Ultimately, I think it boils down to whether or not you believe (or rather how you interpret) the figure I've attached from the device handbook. This shows the "PLL Reference Clock at the Input Pin" aligned with the "PLL Clock at the Register Clock Port". To me, that implies compensation of the COMPLETE clock path, from the input pin, to the target register - but I'm not seeing that reflected in the chip planner or in timing analysis figures.

Cheers.

file:///C:/DOCUME%7E1/Declan/LOCALS%7E1/Temp/moz-screenshot-2.jpg file:///C:/DOCUME%7E1/Declan/LOCALS%7E1/Temp/moz-screenshot-3.jpg

Altera_Forum · ‎08-14-2008

Where do you get 4.13ns from the path listed above? There should not be 4.13ns from the dedicated clock input port to the PLL input.

Also, as a hint, make sure you're looking at the big picture which, for I/O timing, is all based on clock ports and data ports. The delay from the clock port to the PLL input doesn't really matter by itself, but as a component of your clock port relationship to your data ports. What are you seeing for I/O timing across models? What is it you're trying to do with this number. In fact, the whole PLL compensation modes don't really matter without more info. If the input clock is perfectly aligned to the register clock, that doesn't matter if the delay to/from that internal register to the I/O port is 10ns. It's best to think of it at that system level(which you might be doing and have broken it down to the micro-parameter level), but I'm not sure what you're trying to do at the system level.

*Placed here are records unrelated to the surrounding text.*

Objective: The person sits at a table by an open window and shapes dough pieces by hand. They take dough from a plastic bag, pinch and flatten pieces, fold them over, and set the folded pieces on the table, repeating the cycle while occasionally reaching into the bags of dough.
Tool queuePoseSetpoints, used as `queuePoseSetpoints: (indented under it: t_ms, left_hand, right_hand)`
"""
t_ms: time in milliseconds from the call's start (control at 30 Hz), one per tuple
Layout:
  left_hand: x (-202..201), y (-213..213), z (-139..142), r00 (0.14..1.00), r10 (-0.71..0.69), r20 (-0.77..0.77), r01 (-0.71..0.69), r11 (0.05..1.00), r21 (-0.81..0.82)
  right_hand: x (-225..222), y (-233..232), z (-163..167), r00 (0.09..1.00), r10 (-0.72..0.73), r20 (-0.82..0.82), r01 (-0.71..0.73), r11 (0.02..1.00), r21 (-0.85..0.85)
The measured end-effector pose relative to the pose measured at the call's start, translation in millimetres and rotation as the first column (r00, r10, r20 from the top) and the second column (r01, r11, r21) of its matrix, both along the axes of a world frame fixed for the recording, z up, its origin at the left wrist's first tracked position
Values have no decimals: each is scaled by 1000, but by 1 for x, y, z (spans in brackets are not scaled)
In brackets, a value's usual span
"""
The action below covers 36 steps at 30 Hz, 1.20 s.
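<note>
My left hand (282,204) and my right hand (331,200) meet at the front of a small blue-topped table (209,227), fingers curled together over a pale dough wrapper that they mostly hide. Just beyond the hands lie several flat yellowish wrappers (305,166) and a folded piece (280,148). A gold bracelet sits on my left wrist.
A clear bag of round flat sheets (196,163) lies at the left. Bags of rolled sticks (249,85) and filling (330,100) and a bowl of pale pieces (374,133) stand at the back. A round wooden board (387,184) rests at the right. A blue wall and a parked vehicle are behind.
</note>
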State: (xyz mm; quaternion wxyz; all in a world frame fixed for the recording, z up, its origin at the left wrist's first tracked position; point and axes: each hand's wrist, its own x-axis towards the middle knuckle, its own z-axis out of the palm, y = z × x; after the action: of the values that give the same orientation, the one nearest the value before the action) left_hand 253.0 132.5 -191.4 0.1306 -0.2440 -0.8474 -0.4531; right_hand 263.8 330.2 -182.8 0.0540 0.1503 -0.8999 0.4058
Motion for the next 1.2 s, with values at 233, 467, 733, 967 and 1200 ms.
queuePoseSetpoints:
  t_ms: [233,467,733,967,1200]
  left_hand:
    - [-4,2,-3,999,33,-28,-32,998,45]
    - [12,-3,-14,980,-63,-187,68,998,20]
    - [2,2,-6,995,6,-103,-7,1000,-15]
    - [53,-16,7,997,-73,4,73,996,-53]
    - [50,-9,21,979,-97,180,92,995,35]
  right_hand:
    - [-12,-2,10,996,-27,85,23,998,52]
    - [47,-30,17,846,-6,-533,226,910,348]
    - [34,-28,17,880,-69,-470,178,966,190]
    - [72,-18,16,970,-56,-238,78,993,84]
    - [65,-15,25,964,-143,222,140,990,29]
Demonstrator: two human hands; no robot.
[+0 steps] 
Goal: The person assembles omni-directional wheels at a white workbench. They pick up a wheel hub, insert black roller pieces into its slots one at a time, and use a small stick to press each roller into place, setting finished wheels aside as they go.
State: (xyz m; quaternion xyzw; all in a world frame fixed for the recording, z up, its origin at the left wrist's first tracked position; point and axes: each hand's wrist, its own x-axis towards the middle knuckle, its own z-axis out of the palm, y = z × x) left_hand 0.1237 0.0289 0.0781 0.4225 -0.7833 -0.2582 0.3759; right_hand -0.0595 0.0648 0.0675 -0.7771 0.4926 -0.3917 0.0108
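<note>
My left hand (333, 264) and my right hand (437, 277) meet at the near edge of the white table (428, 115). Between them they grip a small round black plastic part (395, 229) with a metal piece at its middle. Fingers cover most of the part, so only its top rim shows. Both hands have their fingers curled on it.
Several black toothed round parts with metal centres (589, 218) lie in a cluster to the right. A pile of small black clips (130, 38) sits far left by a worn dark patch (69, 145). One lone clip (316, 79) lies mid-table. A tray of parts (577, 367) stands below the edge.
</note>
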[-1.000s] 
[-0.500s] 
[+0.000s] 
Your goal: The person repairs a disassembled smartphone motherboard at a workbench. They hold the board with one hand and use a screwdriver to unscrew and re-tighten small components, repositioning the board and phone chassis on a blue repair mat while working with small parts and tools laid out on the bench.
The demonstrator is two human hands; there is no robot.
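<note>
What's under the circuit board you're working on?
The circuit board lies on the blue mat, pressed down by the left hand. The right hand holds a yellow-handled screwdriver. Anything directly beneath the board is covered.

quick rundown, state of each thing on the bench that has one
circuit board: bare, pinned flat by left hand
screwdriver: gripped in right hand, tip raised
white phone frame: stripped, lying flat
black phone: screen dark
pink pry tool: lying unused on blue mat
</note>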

Altera_Forum · ‎08-14-2008

I don't see 4.13ns reported directly in the timing analyzer - but when I open chip planner, and look at the connection from the input pin to the PLL, the net is tagged with the 4.13ns delay. The other delays in chip planner tie up fine with the timing analysis reports.

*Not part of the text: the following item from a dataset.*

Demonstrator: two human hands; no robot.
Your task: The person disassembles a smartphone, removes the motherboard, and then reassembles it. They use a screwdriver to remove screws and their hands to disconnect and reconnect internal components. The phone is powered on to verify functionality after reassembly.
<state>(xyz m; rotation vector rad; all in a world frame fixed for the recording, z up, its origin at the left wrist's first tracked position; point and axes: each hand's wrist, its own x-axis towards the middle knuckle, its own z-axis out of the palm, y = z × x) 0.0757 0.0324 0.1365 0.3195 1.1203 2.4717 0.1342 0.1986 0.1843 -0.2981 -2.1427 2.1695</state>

I'm not concerned about absolute delays as such, just surprised, like you, about how big this one is considering the dedicated routing involved - makes me wonder if I'm doing something silly, or missing something obvious.

As for the wider context, I'm basically trying to analyse all the timing uncertainties associated with a QDRII memory interface. The transmit side is classically source synchronous - data sent to the memory with a clock phase shifted by 90deg. The receive side uses a feedback clock (FPGA output--> PCB -->FPGA input) to clock the read data from the memory into FPGA DDR input registers. The PLL in question is in the receive clock path, nominally to deskew the clock (an attempt to reduce timing uncertainties; works for Xilinx devices) and potentially to add a phase shift to improve setup/hold margins for resynchronisation.

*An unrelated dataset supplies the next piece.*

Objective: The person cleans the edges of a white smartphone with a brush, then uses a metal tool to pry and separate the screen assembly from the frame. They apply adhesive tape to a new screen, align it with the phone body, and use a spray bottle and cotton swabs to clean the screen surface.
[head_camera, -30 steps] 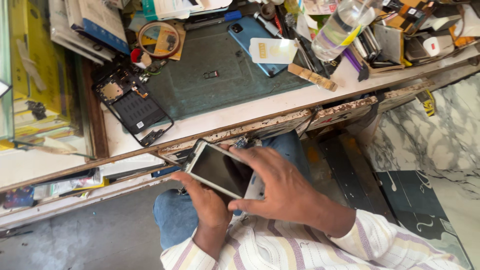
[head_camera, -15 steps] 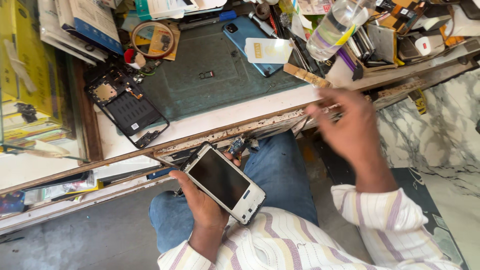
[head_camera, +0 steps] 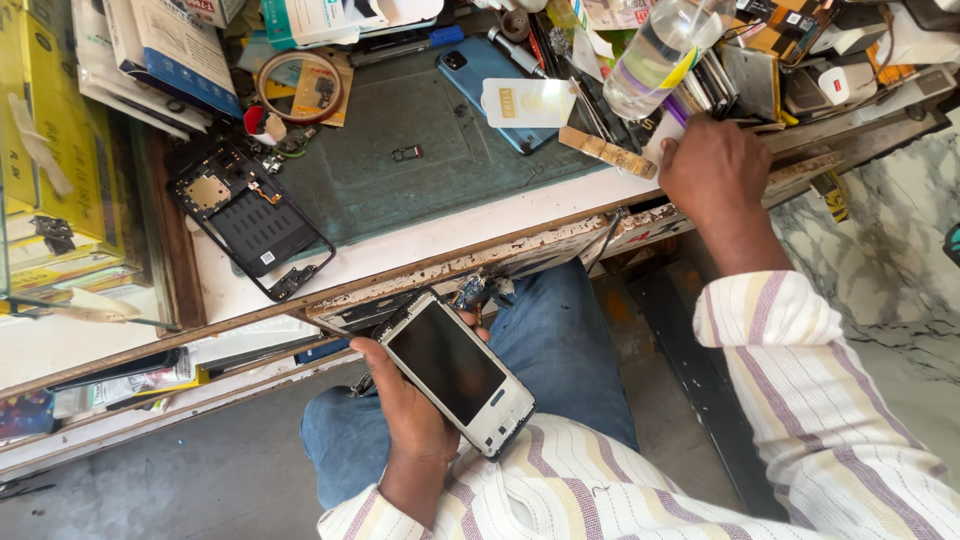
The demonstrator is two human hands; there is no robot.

Altera_Forum · ‎08-14-2008

Ahhh. I would ignore it, or file a Service Request. If it's not in the timing report, then the Chip Editor must be doing something wrong, or displaying something different than what you expect. The timing report is what really should be used.

You should get the same type of analysis as you get in Xilinx. Note that for source-synchronous you're actually going to miss some uncertainty. For example, at the slow corner you get a worst case data and clock Tco. But on a given piece of silicon, one of the paths might be "less worst case" than the other. You won't see that in SII, and didn't see it in Xilinx. (It should be small, but it's real).

For all 65nm families and beyond(SIII, CIII, etc.), and using TimeQuest, the models have this type of information. So at a corner, say the slow corner, the paths have a fast On-Die Variation nad slow On-Die Variation value. So for a source synchronous output, TQ will use the slow verion for the data and the fast version for the clock going off chip, and vice versa for the external hold analysis. Also, rise/fall times and unateness come into affect, as well as common clock path pessimism removal. This doesn't help you with your current design, but is a plug of things in the newer family models that TimeQuest takes advantage of.